While being nowhere near to matching Australia’s underperformance, France and New Zealand weren’t the dominant side the fans were anticipating. For a third-ranked team at a home world cup, making it to the semi-finals seemed dead-set for the French, but a facial injury to Dupont against the low-seeded Namibian side took the fire out of the beast’s belly after a convincing win against the All Blacks. True France had a tough run, facing both the Kiwis and the Boks, but if you want to win a World Cup you have to beat everyone (unless you’re South Africa). After a loss to France, New Zealand redeemed themselves by defeating world number ones, Ireland, and were blessed with an Argentinian semi-final where the wheat was truly separated from the chaff. For the three Barrett boys, a World Cup win would have been particularly special – fortunately, Jordy had his two brothers on the pitch to console him after missing a world-cup-winning sitter.
Portuguese excellence was as surprising as Australia’s mediocrity. For the mostly semi-professional squad, simply qualifying for a major rugby tournament should have been accomplishment enough, to the fans at least. However their 24-23 win over an in-form Fiji had the team and crowd in tears as they secured their first ever World Cup victory. While many teams departing before the quarter-finals would fly home with their heads hung low, Lisbon airport was packed with fans excited to welcome the squad home as if they had won the whole tournament. There is something to be said about other underdogs in this World Cup, namely Uruguay who were down by just a point at halftime against world number three France. Similarly, Fiji defied logic and reason by beating two Tier 1 teams and making it to the quarter-finals for the first time in years, despite being the only team who require financial support from their government to attend World Cups.

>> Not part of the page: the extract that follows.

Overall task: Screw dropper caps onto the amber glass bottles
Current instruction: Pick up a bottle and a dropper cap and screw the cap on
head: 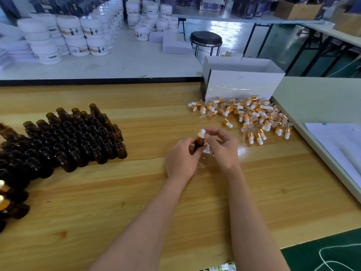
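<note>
My left hand [182, 160] grips an amber glass bottle [198, 144] upright above the wooden table [136, 192]. A dropper cap [201, 133] with a gold collar and white bulb sits on the bottle's neck. My right hand [221, 146] pinches that cap with thumb and fingertips. Several open amber bottles [74, 141] stand packed together at the left. A loose pile of dropper caps [248, 116] lies at the right rear of the table. At the far left edge, capped bottles [5, 200] are partly cut off.
A white open box [240, 83] stands behind the cap pile. A pale side table [312, 98] with paper sheets [340, 145] adjoins on the right. White jars [74, 36] are stacked on the table behind. A black stool [206, 41] stands beyond.
</note>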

While I do recognise a [slight] European focus to this review, it would be impossible to cover every aspect of this 8-week thriller in anything less than a dissertation. One conclusion we can all agree on is that the 2023 World Cup has been an incredible display of athleticism, sportsmanship, and South Africa’s unique ability to get away with dirty tactics. On a sidenote, Student Finance England if you’re reading this, skip the middleman and send my loan straight to my O’Neill’s tab for the 6 nations…
Image Description: England vs New Zealand at the 2023 Rugby World Cup.